Gingko trees along Massie Road in Windsor Farms. These remarkable primitive trees are relatively unchanged since the Triassic Period 200 million years ago. The gingko stands out because of its unique fan-shaped leaves and strikingly beautiful yellow fall foliage.
The willow oak at Boulders III in Chesterfield. This massive, 230-year-old tree shows that progress doesn’t have to destroy nature. Understanding the importance of the tree, developers protected it during construction and have cared for it since.
The Edgar Allan Poe hackberry tree. The Enchanted Garden at the Poe Museum on Main Street opened in 1922, crafted based on descriptions in Poe’s poems. The garden’s hackberry tree has grown quite large and has “fathered” historic Poe hackberry trees planted elsewhere in the United States.

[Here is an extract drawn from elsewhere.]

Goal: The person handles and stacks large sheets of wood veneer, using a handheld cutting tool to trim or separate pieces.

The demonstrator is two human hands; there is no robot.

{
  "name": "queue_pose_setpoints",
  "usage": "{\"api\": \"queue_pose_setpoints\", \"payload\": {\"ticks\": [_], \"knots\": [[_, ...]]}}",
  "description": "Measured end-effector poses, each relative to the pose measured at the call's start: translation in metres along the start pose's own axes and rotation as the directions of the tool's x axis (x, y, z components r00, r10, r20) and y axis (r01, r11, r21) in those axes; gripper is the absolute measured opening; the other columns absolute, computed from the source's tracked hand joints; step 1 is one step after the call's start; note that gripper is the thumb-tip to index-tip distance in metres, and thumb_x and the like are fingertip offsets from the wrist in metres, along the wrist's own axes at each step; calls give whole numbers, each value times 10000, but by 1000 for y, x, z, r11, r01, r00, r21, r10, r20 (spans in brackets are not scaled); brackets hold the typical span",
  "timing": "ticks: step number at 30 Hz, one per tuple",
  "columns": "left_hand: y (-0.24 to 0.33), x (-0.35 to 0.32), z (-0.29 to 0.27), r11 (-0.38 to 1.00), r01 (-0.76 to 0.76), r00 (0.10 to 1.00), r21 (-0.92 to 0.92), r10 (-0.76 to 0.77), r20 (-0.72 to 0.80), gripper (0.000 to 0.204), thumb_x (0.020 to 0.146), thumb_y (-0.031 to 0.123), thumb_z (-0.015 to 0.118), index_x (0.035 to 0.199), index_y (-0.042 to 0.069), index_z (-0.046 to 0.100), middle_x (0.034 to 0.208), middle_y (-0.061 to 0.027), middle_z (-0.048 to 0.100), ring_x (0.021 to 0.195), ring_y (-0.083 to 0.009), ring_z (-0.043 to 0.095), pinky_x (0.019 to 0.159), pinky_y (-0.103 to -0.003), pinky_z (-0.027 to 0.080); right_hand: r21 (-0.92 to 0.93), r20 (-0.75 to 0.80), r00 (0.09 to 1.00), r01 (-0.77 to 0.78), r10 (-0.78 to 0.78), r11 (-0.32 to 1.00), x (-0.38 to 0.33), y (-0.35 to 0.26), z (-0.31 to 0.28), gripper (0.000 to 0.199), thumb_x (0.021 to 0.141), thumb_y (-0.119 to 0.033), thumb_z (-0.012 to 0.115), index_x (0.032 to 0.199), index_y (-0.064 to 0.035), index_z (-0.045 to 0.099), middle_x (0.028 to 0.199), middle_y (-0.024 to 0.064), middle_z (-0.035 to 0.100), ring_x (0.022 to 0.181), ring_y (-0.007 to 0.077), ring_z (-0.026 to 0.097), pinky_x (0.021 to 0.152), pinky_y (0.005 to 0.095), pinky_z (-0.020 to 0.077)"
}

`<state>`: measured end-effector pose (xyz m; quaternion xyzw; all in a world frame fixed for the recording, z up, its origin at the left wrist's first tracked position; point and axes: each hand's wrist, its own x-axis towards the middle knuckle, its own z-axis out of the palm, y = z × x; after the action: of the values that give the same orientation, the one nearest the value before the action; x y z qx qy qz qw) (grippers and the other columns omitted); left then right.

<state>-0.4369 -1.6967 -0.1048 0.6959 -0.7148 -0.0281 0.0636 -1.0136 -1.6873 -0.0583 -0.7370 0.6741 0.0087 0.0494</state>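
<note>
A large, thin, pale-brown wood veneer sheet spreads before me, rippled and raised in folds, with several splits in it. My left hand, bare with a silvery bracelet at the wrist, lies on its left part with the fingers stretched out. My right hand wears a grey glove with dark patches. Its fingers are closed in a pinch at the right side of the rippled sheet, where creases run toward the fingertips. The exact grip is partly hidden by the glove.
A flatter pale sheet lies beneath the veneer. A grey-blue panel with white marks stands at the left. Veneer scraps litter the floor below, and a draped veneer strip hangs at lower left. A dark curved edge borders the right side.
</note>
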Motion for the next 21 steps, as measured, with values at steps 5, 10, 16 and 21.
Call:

The tricycle tree at 505 Center Street in Ashland. Two young brothers in 1908 fastened a tricycle in the limbs of this huge old willow oak to hoist treasures up to their tree house – the wheel is still there, embedded in the wood.
The massive American sycamore tree outside of Sycamore Tavern in Montpelier. This tree has been in front of the historic building since the seventeen hundreds, witnessing centuries of community events.
Otherworldly cypress trees. The knobby knees and gangly roots of cypress trees growing beside swampy waters seem purely primitive – you’ll almost expect a pterodactyl to swoop down at you! To see these mysterious trees up close, visit First Landing State Park or the Great Dismal Swamp and Lake Drummond.